My employer flies me to work at various client sites throughout the US. My employer pays for my flights, luggage, and 8 hours of my travel time. My employer has told me that they will not pay me for more than 8 hours of travel time because that is the standard amount that they bill our clients for travel. My employer pays 8 hours of travel time regardless of actual time. If one of my colleagues lives close to a client's site and only has to take a 2 hour flight, he still gets 8 hours which often works out in favor of those who live on the mainland. In my case, I am regularly spending 10+ hours in the air, plus airport time, layovers, delays, in rental car lines, driving several hours to the hotel nearest the job site, but I am only compensated for 8 hours of my time. For example, I recently flew from Maui to San Francisco to Newark, picked up a rental and then drove 2.5 hours to a hotel in northern PA. My total time was 18 hours, but I was only paid for 8 hours.
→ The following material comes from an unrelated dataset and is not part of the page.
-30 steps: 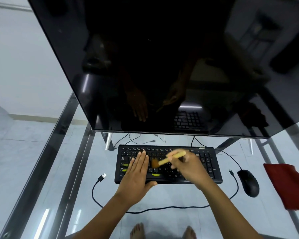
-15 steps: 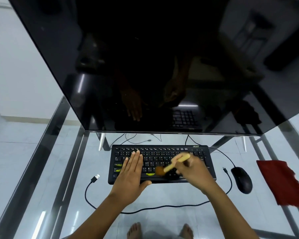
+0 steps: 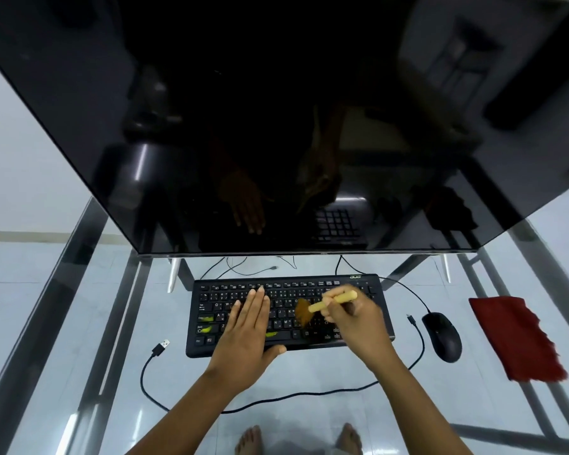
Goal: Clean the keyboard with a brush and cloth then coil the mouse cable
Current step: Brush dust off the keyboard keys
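Filling the upper frame: glossy black monitor (image 3: pixel 276 126), hard and mirror-like. Beneath, a clear glass worktop (image 3: pixel 79 323) on steel rails, slick and smooth. At lower centre, flat black plastic keyboard (image 3: pixel 288 311), rigid, probably light enough to skid on glass, so pinned under the left hand (image 3: pixel 248 326), fingers (image 3: pixel 255 298) flat and together on the keys. At right, rumpled red cloth (image 3: pixel 516 338), limp, frayed at the edge. Left of it, smooth black mouse (image 3: pixel 442 336); thin springy mouse cable (image 3: pixel 276 397) looping across the lower frame. Smallest: brush (image 3: pixel 322 305), pale stiff handle pinched in the right hand (image 3: pixel 358 320), soft brown bristles splayed on mid-keyboard keys.
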A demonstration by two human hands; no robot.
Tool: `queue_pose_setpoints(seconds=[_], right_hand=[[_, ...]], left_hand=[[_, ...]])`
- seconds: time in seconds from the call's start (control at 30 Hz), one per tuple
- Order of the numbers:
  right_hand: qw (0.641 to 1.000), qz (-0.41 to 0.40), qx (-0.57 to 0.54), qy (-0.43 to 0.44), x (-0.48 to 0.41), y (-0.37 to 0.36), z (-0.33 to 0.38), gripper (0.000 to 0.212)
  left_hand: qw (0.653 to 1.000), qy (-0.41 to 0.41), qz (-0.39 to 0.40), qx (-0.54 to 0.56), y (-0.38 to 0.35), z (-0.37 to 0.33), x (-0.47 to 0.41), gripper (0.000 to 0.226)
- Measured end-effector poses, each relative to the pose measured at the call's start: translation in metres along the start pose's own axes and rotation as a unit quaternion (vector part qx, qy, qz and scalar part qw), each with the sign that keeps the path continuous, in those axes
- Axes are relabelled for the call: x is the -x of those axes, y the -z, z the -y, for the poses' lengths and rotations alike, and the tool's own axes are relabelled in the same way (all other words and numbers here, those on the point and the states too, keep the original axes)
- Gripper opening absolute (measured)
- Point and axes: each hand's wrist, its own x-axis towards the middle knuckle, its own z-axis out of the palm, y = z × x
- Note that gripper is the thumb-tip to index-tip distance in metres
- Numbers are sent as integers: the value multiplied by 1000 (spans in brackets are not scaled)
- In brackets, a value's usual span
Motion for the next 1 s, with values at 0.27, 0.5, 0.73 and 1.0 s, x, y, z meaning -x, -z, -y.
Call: queue_pose_setpoints(seconds=[0.27, 0.5, 0.73, 1.0], right_hand=[[999, 28, -36, -12, -19, -2, 11, 9], [997, 0, 40, 71, -25, -27, 23, 13], [993, 8, 61, 99, -32, -49, 40, 9], [989, -40, 86, 109, -33, -43, 29, 15]], left_hand=[[1000, 3, 2, -7, 2, 0, 0, 90], [996, 85, -5, 20, 3, -4, 5, 104], [995, 95, -5, 25, 5, -5, 6, 105], [995, 91, -15, 31, 4, -3, 6, 105]])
Are they correct to give me only what they bill the client? If not, what is correct? Portal to portal? Airport check-in to destination baggage claim? Airport check-in to hotel?
Do they have to pay me for extended time due to weather delay or airline delays? What if a flight is cancelled and I am stuck overnight somewhere? How much of that time must they compensate me for?
What state's overtime laws should they adhere to? My departure airport state, destination airport state, layover airport state? I often fly to/from/layover in California. When should I be paid per California law?
 


PayrollHRGuy

Senior Member
I'm going to be a little lazy in answering this one for two reasons. A. it is somewhat complex and B. It is Saturday morning. Read the following if you still have questions post them.

Travel Time:
The principles which apply in determining whether time spent in travel is compensable time depends upon the kind of travel involved.

Home to Work Travel:
An employee who travels from home before the regular workday and returns to his/her home at the end of the workday is engaged in ordinary home to work travel, which is not work time.

Home to Work on a Special One Day Assignment in Another City:
An employee who regularly works at a fixed location in one city is given a special one day assignment in another city and returns home the same day. The time spent in traveling to and returning from the other city is work time, except that the employer may deduct/not count that time the employee would normally spend commuting to the regular work site.

Travel That is All in a Day's Work:
Time spent by an employee in travel as part of their principal activity, such as travel from job site to job site during the workday, is work time and must be counted as hours worked.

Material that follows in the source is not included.